AGEMT: Qual foi o comportamento das pessoas que estavam dentro do ônibus? Em algum momento alguém tentou lhe ajudar?

Fernanda Matarazzo: No momento do ocorrido ninguém que estava presente no ônibus tomou partido algum, as pessoas apenas olharam, dois homens, que aparentavam ter aproximadamente 25 anos, comentaram entre si sobre a situação e concluíram que o senhor estava errado em fazer o que fez, mas eles não chegaram a realmente tomar partido da situação. Após alguns minutos eu comecei a chorar por motivos de ódio, vergonha e nojo que estavam dentro de mim por conta de toda a situação, nesse momento, esses dois rapazes vieram falar comigo e perguntaram o que estava acontecendo e o porquê de eu estar chorando, eu expliquei a situação e eles começaram a perguntar para o senhor (que já estava em pé no ônibus com certa distância de mim) porque ele teria falado aquelas coisas para mim e o senhor respondeu que eu que estava errada, que eu o provoquei e faltei com respeito à ele. O senhor alterou o tom de voz e os rapazes voltaram para os seus lugares, deixando de lado a situação e o ônibus seguiu todo o trajeto como se nada tivesse acontecido.

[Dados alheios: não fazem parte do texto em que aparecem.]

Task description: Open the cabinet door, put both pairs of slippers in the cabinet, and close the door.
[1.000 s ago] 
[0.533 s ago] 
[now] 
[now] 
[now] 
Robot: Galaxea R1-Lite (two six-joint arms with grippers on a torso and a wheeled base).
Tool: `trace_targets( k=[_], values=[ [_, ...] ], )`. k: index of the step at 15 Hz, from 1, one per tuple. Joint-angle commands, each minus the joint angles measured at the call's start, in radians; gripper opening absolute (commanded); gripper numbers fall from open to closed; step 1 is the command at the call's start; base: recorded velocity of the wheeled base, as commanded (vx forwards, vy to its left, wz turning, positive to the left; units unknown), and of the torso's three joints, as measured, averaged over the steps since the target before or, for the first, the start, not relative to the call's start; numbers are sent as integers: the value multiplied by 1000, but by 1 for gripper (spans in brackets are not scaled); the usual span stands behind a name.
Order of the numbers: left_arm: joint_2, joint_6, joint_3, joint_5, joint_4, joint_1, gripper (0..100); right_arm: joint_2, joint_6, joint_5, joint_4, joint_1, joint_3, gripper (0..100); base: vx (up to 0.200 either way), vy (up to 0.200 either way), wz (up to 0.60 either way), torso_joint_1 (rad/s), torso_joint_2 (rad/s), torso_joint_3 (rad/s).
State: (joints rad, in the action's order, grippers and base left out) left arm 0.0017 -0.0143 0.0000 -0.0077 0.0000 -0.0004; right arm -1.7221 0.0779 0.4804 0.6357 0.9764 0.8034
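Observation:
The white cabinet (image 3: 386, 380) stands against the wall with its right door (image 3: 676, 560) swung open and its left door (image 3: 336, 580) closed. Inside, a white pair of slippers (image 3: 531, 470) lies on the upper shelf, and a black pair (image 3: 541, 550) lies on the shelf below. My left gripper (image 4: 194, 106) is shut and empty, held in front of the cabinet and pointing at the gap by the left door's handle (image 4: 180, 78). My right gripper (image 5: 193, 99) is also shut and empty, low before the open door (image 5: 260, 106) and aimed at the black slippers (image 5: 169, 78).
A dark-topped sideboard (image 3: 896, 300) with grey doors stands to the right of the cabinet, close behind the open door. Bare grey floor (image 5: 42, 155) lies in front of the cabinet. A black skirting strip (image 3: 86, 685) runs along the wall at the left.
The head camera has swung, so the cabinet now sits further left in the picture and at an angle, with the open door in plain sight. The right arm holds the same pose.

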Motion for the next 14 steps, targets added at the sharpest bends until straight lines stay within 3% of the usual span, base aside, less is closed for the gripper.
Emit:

AGEMT: Você relatou o comportamento sexual que sofreu no transporte público para as autoridades?

Fernanda Matarazzo: Não falei com a polícia, nem pensei nessa hipótese porque no momento eu diminui a situação por não ter tido tanta repercussão das pessoas ao redor pensei que ele apenas teria colocado a mão na minha perna, sem assim, compreender de fato a proporção do problema. Infelizmente, vemos casos como o homem que ejaculou na face de uma mulher ao final do ano passado e tantos outros, que quando algo acontece com você, você diminui o caso e esquece que aquilo também é um abuso.